Repeat every entry exactly as given.

[Data extracted from a collection]
Segment Open

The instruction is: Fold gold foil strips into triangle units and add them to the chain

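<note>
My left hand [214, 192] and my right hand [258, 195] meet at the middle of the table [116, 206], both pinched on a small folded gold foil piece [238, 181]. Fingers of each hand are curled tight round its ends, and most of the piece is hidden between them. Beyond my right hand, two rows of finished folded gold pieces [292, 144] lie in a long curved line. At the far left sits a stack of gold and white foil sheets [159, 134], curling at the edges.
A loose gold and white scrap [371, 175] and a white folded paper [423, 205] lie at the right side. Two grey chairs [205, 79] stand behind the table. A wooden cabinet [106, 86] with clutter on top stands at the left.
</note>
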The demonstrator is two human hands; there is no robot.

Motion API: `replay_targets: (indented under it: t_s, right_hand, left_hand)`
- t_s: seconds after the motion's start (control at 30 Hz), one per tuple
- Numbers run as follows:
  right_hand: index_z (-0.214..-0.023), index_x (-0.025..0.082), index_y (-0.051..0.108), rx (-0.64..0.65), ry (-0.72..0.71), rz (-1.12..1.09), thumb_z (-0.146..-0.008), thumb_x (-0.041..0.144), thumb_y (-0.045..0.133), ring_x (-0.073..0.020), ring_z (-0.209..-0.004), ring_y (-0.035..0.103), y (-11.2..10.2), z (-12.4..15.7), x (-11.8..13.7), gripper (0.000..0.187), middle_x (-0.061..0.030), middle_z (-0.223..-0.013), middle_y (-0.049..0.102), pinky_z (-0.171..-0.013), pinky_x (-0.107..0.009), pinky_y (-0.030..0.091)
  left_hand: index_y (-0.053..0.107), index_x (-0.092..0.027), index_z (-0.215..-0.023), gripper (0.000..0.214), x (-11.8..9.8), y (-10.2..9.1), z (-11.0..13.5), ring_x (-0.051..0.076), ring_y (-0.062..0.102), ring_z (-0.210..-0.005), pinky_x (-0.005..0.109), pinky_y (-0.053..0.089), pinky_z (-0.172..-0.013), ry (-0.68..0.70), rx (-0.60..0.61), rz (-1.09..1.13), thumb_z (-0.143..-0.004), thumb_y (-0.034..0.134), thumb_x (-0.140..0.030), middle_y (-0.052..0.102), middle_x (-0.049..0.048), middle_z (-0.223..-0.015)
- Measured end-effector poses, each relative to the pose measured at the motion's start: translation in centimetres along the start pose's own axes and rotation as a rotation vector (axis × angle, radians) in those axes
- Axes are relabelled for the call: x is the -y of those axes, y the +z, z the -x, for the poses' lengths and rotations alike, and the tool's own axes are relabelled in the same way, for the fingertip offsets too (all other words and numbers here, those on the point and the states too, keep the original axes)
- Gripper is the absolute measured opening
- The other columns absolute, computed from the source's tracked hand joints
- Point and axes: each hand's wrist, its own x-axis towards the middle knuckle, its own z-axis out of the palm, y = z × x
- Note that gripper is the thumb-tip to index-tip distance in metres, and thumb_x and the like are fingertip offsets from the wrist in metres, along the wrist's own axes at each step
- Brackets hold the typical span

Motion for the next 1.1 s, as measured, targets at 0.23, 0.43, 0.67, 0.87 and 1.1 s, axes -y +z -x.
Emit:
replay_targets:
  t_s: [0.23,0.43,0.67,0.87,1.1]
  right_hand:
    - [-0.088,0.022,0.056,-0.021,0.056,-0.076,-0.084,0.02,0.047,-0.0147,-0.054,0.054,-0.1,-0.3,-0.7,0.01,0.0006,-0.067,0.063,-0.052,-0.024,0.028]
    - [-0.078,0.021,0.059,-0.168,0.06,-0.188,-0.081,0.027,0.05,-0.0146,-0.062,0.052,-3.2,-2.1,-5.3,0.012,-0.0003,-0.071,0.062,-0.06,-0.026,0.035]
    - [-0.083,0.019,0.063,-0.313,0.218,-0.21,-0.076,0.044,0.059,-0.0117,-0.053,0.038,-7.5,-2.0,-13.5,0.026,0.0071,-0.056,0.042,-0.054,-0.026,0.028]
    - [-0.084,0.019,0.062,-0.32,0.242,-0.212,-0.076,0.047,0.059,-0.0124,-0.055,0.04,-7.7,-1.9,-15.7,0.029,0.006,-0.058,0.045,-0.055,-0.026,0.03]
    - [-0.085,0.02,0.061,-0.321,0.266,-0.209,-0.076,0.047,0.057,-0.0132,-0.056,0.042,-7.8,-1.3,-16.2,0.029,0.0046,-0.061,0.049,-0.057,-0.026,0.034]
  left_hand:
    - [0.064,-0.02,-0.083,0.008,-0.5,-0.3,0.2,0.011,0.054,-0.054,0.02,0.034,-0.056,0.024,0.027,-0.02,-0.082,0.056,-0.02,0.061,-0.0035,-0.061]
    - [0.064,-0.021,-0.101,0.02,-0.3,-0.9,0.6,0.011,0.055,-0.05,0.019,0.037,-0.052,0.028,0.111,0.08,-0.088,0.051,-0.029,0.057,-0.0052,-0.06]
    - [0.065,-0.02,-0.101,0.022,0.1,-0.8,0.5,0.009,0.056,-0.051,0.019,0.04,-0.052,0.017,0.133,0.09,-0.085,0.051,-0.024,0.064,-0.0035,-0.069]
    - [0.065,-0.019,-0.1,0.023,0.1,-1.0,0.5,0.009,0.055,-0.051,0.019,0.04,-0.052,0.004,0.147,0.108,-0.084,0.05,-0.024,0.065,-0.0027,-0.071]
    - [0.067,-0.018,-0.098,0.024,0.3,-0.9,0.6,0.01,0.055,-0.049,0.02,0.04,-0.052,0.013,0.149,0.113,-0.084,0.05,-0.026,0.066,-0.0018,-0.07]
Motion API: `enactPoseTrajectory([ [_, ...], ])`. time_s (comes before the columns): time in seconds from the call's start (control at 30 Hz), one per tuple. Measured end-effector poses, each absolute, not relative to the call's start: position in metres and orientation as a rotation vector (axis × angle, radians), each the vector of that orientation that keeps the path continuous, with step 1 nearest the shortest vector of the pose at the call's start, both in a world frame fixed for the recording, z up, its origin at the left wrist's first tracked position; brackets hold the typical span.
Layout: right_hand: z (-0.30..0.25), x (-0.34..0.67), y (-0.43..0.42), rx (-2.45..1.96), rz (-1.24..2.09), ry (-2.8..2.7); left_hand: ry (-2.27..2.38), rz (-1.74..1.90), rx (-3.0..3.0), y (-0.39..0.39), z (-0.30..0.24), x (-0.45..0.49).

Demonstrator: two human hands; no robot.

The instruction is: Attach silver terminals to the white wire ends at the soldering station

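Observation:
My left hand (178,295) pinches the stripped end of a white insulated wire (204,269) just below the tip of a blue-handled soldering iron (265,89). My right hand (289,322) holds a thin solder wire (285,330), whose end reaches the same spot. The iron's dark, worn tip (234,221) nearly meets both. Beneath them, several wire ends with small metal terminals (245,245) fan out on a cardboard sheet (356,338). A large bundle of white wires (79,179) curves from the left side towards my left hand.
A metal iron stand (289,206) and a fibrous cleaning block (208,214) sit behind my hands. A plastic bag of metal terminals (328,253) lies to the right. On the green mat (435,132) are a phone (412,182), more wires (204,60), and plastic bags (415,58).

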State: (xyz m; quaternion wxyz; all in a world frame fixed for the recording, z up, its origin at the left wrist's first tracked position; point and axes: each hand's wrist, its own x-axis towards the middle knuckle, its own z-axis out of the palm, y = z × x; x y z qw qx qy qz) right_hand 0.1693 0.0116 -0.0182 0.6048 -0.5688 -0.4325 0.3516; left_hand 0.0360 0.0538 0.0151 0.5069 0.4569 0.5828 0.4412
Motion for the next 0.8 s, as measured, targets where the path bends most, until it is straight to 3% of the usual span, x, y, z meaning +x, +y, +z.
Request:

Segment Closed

## Result
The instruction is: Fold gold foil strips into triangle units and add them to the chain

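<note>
My left hand [214, 192] and my right hand [258, 195] meet at the middle of the table [116, 206], both pinched on a small folded gold foil piece [238, 181]. Fingers of each hand are curled tight round its ends, and most of the piece is hidden between them. Beyond my right hand, two rows of finished folded gold pieces [292, 144] lie in a long curved line. At the far left sits a stack of gold and white foil sheets [159, 134], curling at the edges.
A loose gold and white scrap [371, 175] and a white folded paper [423, 205] lie at the right side. Two grey chairs [205, 79] stand behind the table. A wooden cabinet [106, 86] with clutter on top stands at the left.
</note>
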The demonstrator is two human hands; there is no robot.

Motion API: `replay_targets: (indented under it: t_s, right_hand, left_hand)`
- t_s: seconds after the motion's start (control at 30 Hz), one per tuple
- Numbers run as follows:
  right_hand: index_z (-0.214..-0.023), index_x (-0.025..0.082), index_y (-0.051..0.108), rx (-0.64..0.65), ry (-0.72..0.71), rz (-1.12..1.09), thumb_z (-0.146..-0.008), thumb_x (-0.041..0.144), thumb_y (-0.045..0.133), ring_x (-0.073..0.020), ring_z (-0.209..-0.004), ring_y (-0.035..0.103), y (-11.2..10.2), z (-12.4..15.7), x (-11.8..13.7), gripper (0.000..0.187), middle_x (-0.061..0.030), middle_z (-0.223..-0.013), middle_y (-0.049..0.102), pinky_z (-0.171..-0.013), pinky_x (-0.107..0.009), pinky_y (-0.030..0.091)
  left_hand: index_y (-0.053..0.107), index_x (-0.092..0.027), index_z (-0.215..-0.023), gripper (0.000..0.214), x (-11.8..9.8), y (-10.2..9.1), z (-11.0..13.5), ring_x (-0.051..0.076), ring_y (-0.062..0.102), ring_z (-0.210..-0.005), pinky_x (-0.005..0.109), pinky_y (-0.053..0.089), pinky_z (-0.172..-0.013), ry (-0.68..0.70), rx (-0.60..0.61), rz (-1.09..1.13), thumb_z (-0.143..-0.004), thumb_y (-0.034..0.134), thumb_x (-0.140..0.030), middle_y (-0.052..0.102), middle_x (-0.049..0.048), middle_z (-0.223..-0.015)
- Measured end-effector poses, each relative to the pose measured at the motion's start: translation in centimetres along the start pose's own axes and rotation as a rotation vector (axis × angle, radians) in those axes
- Axes are relabelled for the call: x is the -y of those axes, y the +z, z the -x, for the poses' lengths and rotations alike, and the tool's own axes are relabelled in the same way, for the fingertip offsets too (all other words and numbers here, those on the point and the states too, keep the original axes)
- Gripper is the absolute measured opening
- The other columns absolute, computed from the source's tracked hand joints
- Point and axes: each hand's wrist, its own x-axis towards the middle knuckle, its own z-axis out of the palm, y = z × x
- Note that gripper is the thumb-tip to index-tip distance in metres, and thumb_x and the like are fingertip offsets from the wrist in metres, along the wrist's own axes at each step
- Brackets hold the typical span

Motion for the next 1.1 s, as measured, targets at 0.23, 0.43, 0.67, 0.87 and 1.1 s, axes -y +z -x.
Emit:
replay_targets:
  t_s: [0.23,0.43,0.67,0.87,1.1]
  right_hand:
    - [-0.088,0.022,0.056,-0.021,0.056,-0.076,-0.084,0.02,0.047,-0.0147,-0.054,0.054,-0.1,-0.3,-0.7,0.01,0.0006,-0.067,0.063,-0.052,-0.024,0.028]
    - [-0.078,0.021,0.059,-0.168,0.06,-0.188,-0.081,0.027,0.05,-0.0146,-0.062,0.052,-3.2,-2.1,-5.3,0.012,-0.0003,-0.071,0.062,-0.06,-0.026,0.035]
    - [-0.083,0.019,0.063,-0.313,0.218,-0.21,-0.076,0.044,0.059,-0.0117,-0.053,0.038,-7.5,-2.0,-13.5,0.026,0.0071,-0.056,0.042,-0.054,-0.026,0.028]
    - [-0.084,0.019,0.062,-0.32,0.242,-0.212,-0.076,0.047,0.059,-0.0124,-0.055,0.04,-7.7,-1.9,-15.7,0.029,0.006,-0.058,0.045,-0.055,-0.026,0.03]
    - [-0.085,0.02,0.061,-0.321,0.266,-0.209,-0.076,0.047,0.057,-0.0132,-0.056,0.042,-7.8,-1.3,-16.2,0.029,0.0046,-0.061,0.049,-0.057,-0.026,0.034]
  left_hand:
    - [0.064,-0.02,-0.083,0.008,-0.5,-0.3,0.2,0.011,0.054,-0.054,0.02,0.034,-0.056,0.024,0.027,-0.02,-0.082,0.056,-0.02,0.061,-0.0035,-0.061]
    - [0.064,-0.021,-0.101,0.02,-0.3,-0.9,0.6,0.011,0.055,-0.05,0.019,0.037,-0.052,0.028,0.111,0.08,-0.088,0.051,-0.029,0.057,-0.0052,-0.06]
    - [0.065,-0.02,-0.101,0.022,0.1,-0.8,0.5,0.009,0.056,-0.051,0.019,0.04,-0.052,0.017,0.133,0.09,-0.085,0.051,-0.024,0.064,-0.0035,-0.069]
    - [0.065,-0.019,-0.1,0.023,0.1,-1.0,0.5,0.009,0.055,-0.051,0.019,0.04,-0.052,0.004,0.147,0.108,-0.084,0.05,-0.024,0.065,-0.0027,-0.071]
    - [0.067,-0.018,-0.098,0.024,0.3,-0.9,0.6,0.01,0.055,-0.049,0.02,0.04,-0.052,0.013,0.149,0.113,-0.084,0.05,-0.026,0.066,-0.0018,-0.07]
Motion API: `enactPoseTrajectory([ [_, ...], ])`. time_s (comes before the columns): time in seconds from the call's start (control at 30 Hz), one per tuple. Measured end-effector poses, each absolute, not relative to the call's start: position in metres and orientation as a rotation vector (axis × angle, radians), each the vector of that orientation that keeps the path continuous, with step 1 nearest the shortest vector of the pose at the call's start, both in a world frame fixed for the recording, z up, its origin at the left wrist's first tracked position; brackets hold the typical span.
Layout: right_hand: z (-0.30..0.25), x (-0.34..0.67), y (-0.43..0.42), rx (-2.45..1.96), rz (-1.24..2.09), ry (-2.8..2.7); left_hand: ry (-2.27..2.38), rz (-1.74..1.90), rx (-3.0..3.0), y (-0.39..0.39), z (-0.30..0.24), x (-0.45..0.49).

Demonstrator: two human hands; no robot.

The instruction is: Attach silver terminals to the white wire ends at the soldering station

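Observation:
My left hand (178,295) pinches the stripped end of a white insulated wire (204,269) just below the tip of a blue-handled soldering iron (265,89). My right hand (289,322) holds a thin solder wire (285,330), whose end reaches the same spot. The iron's dark, worn tip (234,221) nearly meets both. Beneath them, several wire ends with small metal terminals (245,245) fan out on a cardboard sheet (356,338). A large bundle of white wires (79,179) curves from the left side towards my left hand.
A metal iron stand (289,206) and a fibrous cleaning block (208,214) sit behind my hands. A plastic bag of metal terminals (328,253) lies to the right. On the green mat (435,132) are a phone (412,182), more wires (204,60), and plastic bags (415,58).
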
State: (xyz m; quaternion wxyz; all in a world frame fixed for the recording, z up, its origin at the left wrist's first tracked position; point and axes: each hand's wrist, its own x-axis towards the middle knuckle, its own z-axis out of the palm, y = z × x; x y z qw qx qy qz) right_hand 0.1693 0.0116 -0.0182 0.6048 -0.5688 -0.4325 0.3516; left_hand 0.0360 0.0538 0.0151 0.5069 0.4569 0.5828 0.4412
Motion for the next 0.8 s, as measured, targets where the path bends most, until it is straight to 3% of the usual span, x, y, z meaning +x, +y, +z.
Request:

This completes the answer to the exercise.